What to do: What's wanted is a faithful retyping of every entry, pictures excluded.

Stored items from a collection:
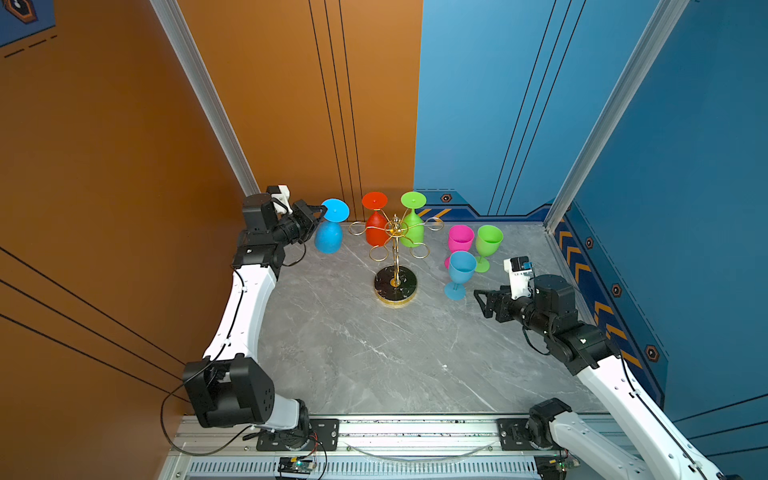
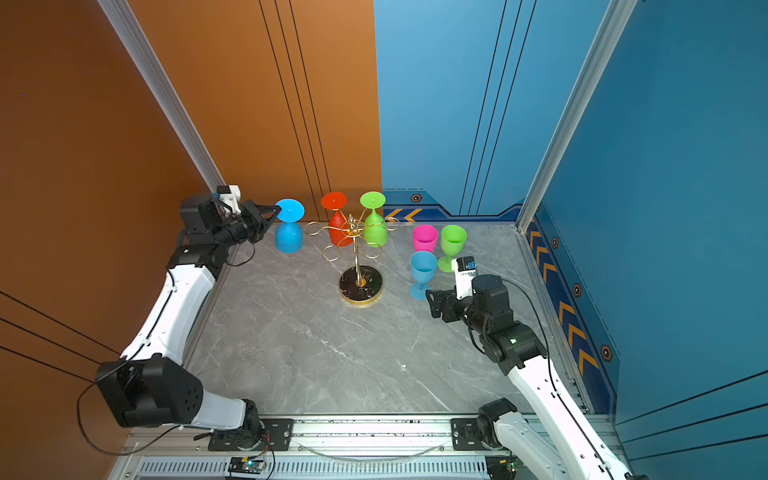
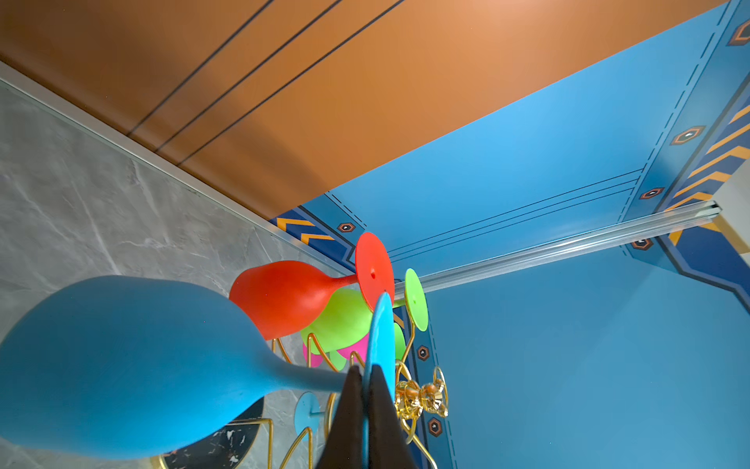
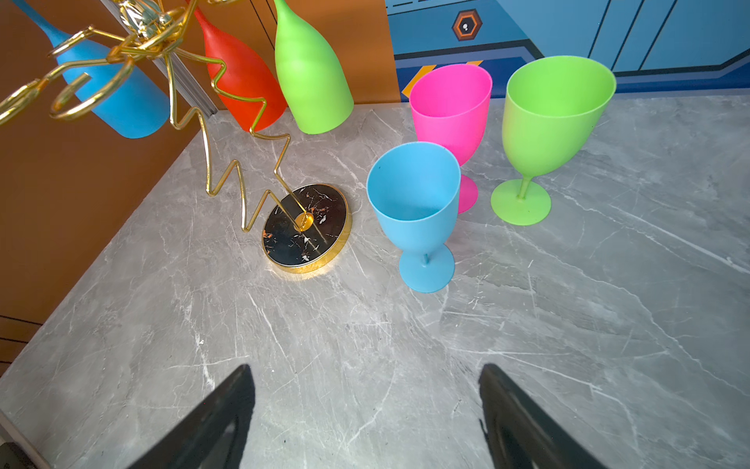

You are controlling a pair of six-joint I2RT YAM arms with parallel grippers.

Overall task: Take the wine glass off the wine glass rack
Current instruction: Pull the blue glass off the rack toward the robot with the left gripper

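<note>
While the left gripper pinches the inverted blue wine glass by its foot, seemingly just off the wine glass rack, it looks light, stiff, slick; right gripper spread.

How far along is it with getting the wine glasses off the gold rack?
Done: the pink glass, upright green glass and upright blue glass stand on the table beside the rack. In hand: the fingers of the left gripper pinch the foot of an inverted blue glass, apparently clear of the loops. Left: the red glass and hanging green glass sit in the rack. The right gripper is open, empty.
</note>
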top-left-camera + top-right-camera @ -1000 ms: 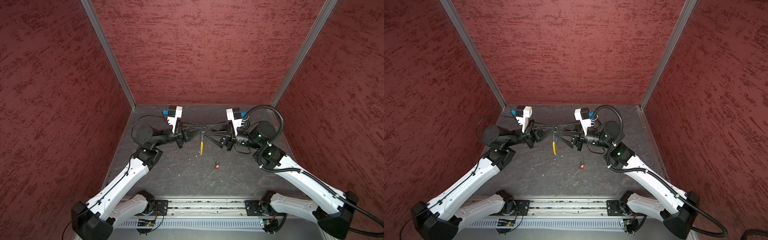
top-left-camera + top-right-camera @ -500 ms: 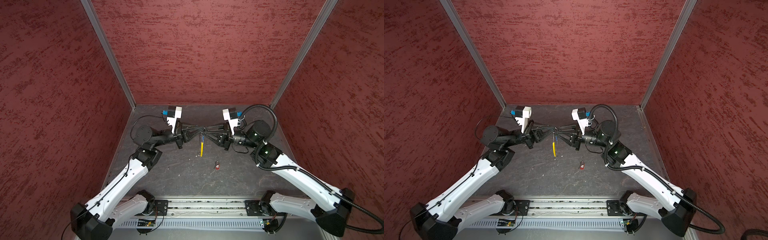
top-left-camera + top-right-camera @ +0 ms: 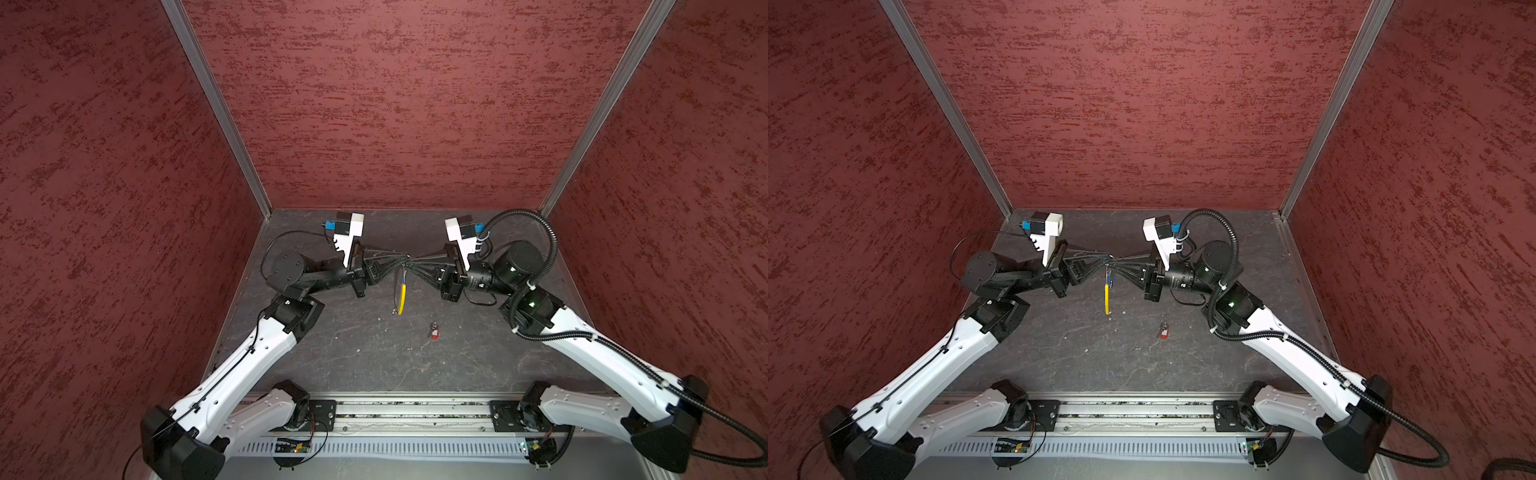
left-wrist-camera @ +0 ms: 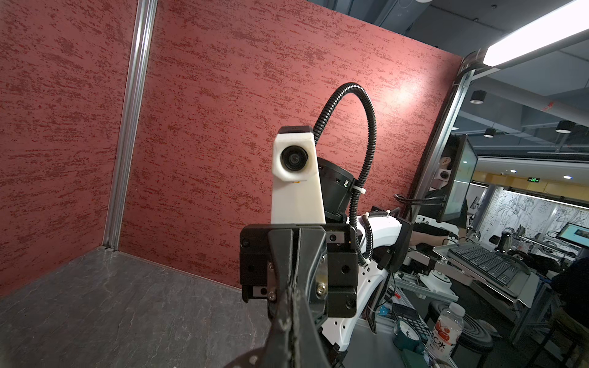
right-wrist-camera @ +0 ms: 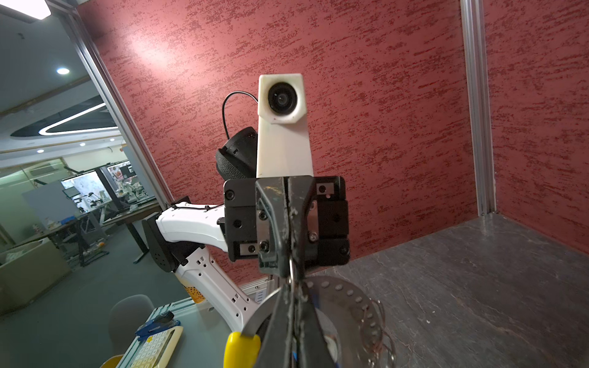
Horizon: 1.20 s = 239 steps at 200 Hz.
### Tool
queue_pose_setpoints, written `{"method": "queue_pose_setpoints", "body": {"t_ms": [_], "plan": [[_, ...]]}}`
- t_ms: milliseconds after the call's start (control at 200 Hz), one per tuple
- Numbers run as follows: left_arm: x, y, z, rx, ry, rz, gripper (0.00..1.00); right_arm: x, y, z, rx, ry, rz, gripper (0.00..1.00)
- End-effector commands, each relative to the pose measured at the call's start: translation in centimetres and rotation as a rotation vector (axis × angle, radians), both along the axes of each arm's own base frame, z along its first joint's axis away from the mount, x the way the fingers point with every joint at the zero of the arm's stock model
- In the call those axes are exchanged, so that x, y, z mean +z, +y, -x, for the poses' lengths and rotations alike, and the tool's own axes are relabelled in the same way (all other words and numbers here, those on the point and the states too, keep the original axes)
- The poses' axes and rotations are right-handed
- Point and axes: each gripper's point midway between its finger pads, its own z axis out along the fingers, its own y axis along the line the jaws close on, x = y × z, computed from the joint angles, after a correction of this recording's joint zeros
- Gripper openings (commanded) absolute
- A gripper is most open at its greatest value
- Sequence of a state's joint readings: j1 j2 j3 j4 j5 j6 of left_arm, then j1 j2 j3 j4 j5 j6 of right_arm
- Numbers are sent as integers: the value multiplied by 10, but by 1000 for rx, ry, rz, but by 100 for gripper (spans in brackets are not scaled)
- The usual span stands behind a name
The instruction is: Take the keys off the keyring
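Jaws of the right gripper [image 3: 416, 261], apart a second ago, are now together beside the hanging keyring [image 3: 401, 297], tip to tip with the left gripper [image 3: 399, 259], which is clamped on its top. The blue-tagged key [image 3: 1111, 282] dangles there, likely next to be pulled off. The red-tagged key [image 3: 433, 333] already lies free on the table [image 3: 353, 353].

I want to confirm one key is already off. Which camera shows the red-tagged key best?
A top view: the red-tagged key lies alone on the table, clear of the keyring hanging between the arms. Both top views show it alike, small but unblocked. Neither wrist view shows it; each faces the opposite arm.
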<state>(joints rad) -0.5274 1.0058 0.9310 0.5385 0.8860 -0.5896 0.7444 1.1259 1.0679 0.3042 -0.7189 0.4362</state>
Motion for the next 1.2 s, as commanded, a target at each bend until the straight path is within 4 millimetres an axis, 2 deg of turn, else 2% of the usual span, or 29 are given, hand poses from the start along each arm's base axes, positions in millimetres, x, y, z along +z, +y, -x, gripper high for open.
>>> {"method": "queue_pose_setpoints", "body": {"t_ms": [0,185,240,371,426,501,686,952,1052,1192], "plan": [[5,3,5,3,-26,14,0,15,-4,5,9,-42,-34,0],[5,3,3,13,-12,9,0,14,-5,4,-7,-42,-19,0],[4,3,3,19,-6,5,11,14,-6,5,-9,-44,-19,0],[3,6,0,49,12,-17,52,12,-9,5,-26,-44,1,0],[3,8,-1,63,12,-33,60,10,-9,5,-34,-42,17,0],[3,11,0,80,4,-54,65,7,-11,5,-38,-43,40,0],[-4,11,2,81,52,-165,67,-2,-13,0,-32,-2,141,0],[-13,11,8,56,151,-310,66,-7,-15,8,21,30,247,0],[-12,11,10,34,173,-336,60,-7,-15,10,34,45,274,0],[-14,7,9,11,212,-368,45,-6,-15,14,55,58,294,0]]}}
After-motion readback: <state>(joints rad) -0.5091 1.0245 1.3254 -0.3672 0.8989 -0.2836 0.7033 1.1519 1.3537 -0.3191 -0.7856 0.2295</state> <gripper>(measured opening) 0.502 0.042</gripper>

Your response:
You are controlling a pair of six-joint I2RT YAM arms with parallel grippers.

Overall task: Take the wine glass off the wine glass rack
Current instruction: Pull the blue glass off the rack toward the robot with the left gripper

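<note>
While the left gripper pinches the inverted blue wine glass by its foot, seemingly just off the wine glass rack, it looks light, stiff, slick; right gripper spread.

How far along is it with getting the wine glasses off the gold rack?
Done: the pink glass, upright green glass and upright blue glass stand on the table beside the rack. In hand: the fingers of the left gripper pinch the foot of an inverted blue glass, apparently clear of the loops. Left: the red glass and hanging green glass sit in the rack. The right gripper is open, empty.
</note>
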top-left-camera + top-right-camera @ -1000 ms: 
top-left-camera + top-right-camera @ -500 ms: 
top-left-camera + top-right-camera @ +0 ms: 
left-wrist-camera @ +0 ms: 
right-wrist-camera @ +0 ms: 
Horizon: 1.20 s = 239 steps at 200 Hz.
### Tool
queue_pose_setpoints, written `{"method": "queue_pose_setpoints", "body": {"t_ms": [_], "plan": [[_, ...]]}}`
- t_ms: milliseconds after the call's start (control at 200 Hz), one per tuple
- Numbers run as follows: left_arm: x, y, z, rx, ry, rz, gripper (0.00..1.00); right_arm: x, y, z, rx, ry, rz, gripper (0.00..1.00)
- End-effector commands, each relative to the pose measured at the call's start: translation in centimetres and rotation as a rotation vector (axis × angle, radians), both along the axes of each arm's own base frame, z along its first joint's axis away from the mount, x the way the fingers point with every joint at the zero of the arm's stock model
- In the call those axes are exchanged, so that x, y, z mean +z, +y, -x, for the poses' lengths and rotations alike, and the tool's own axes are relabelled in the same way (all other words and numbers here, those on the point and the states too, keep the original axes)
- The poses' axes and rotations are right-handed
- Point and axes: each gripper's point midway between its finger pads, its own z axis out along the fingers, its own y axis along the line the jaws close on, x = y × z, computed from the joint angles, after a correction of this recording's joint zeros
- Gripper openings (commanded) absolute
- A gripper is most open at its greatest value
- Sequence of a state's joint readings: j1 j2 j3 j4 j5 j6 of left_arm, then j1 j2 j3 j4 j5 j6 of right_arm
- Numbers are sent as integers: the value multiplied by 10, but by 1000 for rx, ry, rz, but by 100 for gripper (spans in brackets are not scaled)
- The usual span stands behind a name
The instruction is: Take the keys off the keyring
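Jaws of the right gripper [image 3: 416, 261], apart a second ago, are now together beside the hanging keyring [image 3: 401, 297], tip to tip with the left gripper [image 3: 399, 259], which is clamped on its top. The blue-tagged key [image 3: 1111, 282] dangles there, likely next to be pulled off. The red-tagged key [image 3: 433, 333] already lies free on the table [image 3: 353, 353].

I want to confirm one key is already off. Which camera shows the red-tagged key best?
A top view: the red-tagged key lies alone on the table, clear of the keyring hanging between the arms. Both top views show it alike, small but unblocked. Neither wrist view shows it; each faces the opposite arm.
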<state>(joints rad) -0.5274 1.0058 0.9310 0.5385 0.8860 -0.5896 0.7444 1.1259 1.0679 0.3042 -0.7189 0.4362</state>
Motion for the next 1.2 s, as commanded, a target at each bend until the straight path is within 4 millimetres an axis, 2 deg of turn, else 2% of the usual span, or 29 are given, hand poses from the start along each arm's base axes, positions in millimetres, x, y, z along +z, +y, -x, gripper high for open.
>>> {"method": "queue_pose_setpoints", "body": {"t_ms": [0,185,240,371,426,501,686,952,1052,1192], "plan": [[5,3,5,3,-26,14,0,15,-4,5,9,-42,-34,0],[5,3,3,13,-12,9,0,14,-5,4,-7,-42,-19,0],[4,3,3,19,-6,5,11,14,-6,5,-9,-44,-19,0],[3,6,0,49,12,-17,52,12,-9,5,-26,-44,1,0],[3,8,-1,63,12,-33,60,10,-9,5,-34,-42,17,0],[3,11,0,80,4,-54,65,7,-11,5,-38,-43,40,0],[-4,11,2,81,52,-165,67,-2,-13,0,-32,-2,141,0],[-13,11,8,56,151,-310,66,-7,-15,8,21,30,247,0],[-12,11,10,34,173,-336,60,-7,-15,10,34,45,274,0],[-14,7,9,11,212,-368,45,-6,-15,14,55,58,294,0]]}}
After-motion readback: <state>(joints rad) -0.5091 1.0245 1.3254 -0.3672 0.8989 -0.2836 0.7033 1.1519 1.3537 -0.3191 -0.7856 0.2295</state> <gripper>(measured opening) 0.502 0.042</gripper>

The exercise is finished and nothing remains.